YOUR OBJECTIVE: Filter the entries, keeping every line with the string "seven".

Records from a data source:
==========

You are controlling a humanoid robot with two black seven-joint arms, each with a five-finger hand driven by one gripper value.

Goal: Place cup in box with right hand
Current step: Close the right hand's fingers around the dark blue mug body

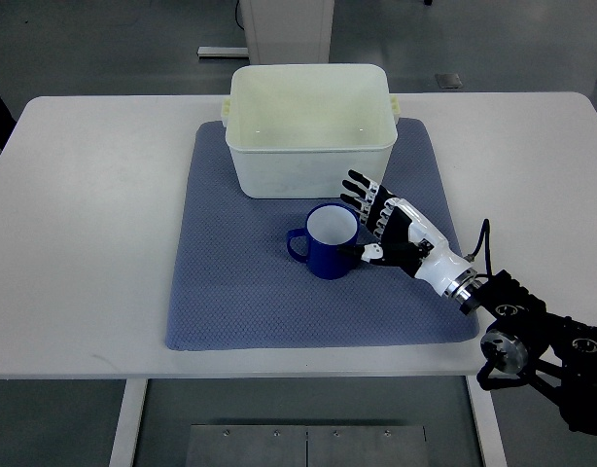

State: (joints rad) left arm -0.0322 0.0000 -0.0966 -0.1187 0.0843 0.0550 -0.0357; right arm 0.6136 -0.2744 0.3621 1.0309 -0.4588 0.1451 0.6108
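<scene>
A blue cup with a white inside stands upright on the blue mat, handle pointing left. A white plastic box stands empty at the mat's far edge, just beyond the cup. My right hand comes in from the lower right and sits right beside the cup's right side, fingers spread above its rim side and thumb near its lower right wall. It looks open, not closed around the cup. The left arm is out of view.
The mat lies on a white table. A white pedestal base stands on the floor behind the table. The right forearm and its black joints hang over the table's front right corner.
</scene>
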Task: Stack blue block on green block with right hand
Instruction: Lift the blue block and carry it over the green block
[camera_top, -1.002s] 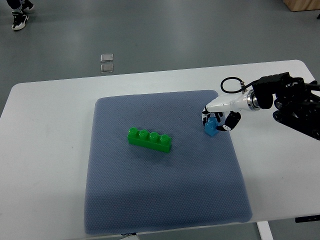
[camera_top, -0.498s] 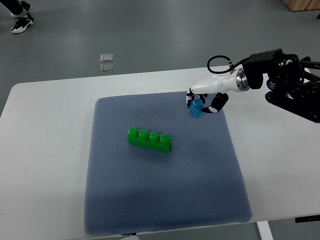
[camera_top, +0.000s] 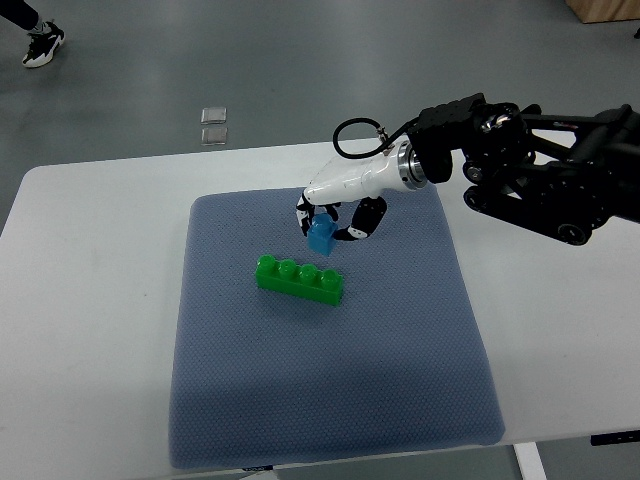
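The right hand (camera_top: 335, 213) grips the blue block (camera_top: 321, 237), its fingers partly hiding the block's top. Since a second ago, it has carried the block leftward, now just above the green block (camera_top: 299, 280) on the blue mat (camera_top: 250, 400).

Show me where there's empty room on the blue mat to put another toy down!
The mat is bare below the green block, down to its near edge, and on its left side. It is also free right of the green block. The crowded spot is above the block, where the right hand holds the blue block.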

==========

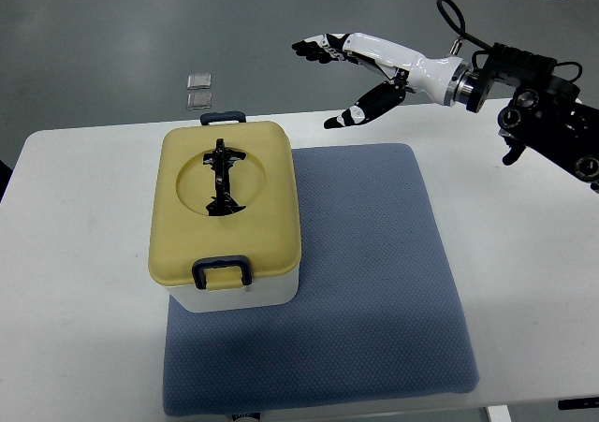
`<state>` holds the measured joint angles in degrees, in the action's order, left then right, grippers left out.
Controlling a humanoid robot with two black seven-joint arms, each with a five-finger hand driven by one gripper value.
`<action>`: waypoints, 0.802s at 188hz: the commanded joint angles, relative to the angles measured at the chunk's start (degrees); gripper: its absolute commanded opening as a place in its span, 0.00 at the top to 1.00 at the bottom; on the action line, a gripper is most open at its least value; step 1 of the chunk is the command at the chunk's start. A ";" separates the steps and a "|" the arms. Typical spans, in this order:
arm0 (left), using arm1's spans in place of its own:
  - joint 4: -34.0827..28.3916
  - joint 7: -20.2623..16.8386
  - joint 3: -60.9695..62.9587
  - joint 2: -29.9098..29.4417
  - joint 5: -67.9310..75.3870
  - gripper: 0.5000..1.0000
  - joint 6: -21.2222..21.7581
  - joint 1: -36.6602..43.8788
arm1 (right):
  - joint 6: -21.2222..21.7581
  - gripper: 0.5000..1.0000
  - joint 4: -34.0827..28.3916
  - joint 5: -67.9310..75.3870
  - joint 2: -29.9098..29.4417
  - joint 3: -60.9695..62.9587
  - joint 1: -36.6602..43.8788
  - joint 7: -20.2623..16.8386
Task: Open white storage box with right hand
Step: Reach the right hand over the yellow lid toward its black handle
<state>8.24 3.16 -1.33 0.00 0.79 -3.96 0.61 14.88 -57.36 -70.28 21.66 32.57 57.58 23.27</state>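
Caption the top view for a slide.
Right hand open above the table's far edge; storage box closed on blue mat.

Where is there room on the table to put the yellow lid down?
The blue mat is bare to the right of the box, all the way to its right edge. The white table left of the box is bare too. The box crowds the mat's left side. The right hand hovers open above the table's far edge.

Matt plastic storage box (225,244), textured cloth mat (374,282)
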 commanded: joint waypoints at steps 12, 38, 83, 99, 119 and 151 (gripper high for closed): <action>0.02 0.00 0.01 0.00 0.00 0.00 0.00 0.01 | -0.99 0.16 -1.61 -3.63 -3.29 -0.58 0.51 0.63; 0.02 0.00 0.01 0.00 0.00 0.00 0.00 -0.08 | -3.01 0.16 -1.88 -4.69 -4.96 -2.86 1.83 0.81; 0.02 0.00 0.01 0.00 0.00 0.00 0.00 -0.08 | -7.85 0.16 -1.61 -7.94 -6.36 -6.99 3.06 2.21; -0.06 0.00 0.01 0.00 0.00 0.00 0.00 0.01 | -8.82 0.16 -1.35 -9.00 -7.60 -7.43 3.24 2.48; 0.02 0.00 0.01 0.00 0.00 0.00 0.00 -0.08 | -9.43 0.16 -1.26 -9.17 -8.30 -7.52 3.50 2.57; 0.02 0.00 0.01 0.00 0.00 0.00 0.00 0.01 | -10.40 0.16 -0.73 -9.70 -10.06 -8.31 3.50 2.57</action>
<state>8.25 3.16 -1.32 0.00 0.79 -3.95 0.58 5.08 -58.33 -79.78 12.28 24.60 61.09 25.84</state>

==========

PROBLEM SOLUTION:
You are controlling a humanoid robot with two black seven-joint arms, each with a five-finger hand driven by one gripper value.
Controlling a humanoid robot with two black seven-joint arms, each with a five-finger hand driven by one gripper value.

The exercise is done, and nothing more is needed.